Work item >> What lines of the data below include the word "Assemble"? Report them by copying each.

Data provided >>
[Start of section]
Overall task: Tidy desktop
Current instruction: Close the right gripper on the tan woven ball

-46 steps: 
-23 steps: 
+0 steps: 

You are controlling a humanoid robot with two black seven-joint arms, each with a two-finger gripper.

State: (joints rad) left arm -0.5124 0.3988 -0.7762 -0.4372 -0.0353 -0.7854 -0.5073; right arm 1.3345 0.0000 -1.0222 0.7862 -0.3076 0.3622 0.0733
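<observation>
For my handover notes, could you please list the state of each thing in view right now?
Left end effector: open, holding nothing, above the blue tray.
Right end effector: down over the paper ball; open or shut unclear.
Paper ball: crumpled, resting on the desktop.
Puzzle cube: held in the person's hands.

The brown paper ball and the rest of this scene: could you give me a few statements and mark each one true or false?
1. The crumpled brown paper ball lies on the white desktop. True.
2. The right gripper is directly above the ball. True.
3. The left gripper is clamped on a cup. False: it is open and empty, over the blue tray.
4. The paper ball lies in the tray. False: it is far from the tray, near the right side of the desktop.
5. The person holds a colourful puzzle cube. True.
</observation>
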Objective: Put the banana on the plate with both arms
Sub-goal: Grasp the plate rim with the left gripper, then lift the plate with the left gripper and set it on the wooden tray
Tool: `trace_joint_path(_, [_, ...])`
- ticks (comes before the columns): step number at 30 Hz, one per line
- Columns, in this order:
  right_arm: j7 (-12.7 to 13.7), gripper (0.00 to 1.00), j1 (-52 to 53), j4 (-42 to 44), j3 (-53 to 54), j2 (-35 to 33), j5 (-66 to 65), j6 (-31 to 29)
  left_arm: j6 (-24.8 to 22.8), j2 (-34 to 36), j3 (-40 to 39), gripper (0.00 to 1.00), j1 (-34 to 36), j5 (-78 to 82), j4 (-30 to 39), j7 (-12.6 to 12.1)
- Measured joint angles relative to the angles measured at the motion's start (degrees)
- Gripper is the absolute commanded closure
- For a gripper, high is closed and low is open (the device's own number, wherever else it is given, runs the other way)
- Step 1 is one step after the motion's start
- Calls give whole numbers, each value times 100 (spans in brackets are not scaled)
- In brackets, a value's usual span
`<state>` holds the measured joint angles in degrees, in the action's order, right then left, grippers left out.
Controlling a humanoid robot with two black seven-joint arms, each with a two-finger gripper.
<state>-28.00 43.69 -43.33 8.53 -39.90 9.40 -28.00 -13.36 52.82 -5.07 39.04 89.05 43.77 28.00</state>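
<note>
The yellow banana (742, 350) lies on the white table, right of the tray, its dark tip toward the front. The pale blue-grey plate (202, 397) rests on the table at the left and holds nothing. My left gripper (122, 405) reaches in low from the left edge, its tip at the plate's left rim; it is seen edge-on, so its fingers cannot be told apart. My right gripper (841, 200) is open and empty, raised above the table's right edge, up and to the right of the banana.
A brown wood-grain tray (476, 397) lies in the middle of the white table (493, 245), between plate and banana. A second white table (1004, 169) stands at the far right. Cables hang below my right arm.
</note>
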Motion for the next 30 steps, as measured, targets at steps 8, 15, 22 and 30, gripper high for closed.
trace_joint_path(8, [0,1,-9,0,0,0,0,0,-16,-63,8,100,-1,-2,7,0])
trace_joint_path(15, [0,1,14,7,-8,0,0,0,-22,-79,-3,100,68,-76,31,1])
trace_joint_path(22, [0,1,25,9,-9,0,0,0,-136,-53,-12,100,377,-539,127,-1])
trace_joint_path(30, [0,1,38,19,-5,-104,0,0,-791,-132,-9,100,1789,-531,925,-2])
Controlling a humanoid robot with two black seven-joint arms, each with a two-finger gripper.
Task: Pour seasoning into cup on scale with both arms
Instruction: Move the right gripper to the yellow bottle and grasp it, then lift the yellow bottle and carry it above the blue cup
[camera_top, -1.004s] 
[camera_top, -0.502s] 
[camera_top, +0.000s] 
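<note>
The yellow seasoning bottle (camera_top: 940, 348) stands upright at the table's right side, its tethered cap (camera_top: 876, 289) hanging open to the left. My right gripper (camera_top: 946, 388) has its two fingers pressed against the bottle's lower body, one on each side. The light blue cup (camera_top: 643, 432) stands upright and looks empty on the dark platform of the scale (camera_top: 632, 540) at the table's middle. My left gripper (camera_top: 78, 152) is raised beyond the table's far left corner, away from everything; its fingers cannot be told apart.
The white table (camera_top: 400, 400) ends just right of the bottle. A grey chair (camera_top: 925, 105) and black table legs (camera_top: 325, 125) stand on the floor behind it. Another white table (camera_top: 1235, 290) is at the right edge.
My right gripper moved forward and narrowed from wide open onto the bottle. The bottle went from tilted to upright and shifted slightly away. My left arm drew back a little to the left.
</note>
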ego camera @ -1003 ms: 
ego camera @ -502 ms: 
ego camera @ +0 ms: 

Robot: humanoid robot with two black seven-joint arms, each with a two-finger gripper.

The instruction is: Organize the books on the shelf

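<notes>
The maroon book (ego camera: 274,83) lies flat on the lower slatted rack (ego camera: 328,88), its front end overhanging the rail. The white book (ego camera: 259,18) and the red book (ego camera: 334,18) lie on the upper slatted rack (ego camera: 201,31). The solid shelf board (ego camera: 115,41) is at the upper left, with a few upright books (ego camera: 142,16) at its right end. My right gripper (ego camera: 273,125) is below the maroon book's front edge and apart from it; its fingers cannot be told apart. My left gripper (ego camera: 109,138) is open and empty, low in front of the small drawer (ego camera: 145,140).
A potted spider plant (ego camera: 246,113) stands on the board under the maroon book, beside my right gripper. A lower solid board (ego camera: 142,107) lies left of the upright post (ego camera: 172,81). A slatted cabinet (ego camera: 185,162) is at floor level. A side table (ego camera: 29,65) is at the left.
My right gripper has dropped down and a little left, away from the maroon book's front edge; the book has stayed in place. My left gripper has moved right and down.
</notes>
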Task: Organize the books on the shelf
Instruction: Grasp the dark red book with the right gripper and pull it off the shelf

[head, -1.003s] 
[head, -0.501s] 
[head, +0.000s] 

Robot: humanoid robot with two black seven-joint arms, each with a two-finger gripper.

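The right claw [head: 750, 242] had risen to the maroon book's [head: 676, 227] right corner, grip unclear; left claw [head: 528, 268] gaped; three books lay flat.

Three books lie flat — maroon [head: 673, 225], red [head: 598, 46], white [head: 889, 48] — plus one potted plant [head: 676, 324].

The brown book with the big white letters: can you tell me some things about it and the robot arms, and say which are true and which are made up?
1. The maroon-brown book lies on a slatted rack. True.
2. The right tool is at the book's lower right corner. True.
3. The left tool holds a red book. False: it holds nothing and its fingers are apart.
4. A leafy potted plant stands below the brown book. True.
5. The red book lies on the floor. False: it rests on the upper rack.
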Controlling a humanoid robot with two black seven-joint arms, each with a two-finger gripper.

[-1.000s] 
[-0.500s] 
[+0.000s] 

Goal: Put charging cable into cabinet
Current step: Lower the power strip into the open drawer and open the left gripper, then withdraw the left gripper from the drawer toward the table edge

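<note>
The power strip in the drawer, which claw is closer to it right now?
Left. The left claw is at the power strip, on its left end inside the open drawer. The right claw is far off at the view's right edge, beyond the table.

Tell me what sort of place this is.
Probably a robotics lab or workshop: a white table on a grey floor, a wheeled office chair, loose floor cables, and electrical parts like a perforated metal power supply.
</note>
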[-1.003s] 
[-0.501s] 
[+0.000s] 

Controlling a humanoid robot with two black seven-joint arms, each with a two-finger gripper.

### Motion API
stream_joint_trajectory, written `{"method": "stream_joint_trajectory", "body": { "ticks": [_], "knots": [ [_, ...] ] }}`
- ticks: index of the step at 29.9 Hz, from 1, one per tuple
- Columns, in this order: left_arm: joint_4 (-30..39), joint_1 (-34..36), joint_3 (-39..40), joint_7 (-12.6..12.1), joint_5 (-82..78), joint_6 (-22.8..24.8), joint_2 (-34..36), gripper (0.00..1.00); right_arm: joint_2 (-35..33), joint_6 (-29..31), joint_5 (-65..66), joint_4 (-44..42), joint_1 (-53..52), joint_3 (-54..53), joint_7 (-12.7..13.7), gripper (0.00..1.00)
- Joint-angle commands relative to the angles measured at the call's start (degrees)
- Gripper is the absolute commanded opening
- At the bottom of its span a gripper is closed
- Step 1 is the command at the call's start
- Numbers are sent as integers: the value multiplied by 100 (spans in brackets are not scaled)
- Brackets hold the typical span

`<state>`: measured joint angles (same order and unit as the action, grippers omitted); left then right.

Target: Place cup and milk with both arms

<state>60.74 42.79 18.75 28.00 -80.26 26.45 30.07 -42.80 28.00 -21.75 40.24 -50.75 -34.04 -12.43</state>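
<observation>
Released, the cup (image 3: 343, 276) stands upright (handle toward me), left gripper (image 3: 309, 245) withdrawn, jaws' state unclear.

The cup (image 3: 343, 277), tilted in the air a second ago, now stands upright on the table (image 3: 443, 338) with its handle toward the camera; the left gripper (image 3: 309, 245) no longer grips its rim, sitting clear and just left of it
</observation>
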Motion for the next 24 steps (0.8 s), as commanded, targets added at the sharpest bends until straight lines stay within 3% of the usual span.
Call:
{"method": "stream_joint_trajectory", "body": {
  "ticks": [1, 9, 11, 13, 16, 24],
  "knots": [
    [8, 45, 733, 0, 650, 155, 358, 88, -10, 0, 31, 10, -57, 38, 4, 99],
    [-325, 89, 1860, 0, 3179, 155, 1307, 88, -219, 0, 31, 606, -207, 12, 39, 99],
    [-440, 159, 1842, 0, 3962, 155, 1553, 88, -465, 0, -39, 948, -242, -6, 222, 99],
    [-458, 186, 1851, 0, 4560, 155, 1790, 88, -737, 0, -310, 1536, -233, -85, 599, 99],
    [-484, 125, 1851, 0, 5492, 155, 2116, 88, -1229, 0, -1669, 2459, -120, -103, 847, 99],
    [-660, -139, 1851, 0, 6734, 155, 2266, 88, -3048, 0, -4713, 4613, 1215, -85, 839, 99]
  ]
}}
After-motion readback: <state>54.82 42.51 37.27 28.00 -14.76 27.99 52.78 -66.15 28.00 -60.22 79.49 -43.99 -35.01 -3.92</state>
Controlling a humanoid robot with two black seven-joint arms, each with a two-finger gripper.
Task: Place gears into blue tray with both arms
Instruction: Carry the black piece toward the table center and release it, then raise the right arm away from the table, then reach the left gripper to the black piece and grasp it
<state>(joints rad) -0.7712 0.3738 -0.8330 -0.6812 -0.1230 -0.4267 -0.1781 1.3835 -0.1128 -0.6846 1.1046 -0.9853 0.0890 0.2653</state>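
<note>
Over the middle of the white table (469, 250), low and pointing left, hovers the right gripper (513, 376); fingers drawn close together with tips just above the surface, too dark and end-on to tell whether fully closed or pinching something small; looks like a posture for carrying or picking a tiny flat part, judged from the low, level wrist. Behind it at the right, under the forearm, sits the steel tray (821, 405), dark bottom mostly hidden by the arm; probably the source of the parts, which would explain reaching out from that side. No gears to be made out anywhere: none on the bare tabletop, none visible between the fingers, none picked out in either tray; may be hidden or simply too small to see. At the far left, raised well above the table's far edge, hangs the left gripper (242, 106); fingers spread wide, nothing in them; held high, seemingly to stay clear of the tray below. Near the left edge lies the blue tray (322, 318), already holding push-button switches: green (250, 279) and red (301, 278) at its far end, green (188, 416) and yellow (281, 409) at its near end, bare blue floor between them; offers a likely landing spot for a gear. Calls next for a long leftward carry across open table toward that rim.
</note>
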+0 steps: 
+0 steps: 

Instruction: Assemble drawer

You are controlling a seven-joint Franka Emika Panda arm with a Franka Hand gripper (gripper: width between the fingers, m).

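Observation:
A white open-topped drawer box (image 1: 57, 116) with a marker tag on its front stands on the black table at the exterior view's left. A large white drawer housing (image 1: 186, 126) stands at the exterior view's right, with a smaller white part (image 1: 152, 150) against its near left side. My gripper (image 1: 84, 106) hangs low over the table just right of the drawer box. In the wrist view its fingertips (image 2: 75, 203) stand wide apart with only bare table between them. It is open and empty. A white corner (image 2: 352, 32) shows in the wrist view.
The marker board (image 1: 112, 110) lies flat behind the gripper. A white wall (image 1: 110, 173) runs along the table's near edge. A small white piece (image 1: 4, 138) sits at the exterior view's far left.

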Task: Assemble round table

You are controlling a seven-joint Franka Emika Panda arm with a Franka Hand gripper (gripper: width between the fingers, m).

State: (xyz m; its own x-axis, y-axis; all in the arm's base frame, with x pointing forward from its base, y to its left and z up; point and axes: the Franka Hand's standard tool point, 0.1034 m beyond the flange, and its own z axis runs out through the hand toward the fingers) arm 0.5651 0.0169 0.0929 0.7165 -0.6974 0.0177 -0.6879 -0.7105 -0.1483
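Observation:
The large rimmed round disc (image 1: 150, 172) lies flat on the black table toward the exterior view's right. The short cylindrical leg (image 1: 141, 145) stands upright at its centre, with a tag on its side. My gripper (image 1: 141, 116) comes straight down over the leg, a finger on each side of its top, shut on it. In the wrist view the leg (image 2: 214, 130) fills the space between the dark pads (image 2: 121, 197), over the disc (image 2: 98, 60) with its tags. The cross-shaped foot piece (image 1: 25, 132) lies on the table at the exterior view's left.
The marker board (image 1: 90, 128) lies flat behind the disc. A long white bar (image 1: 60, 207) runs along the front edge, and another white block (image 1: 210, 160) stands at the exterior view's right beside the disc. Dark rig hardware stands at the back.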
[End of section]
Expected output >>
Instruction: Assemble drawer
Task: Assemble round table

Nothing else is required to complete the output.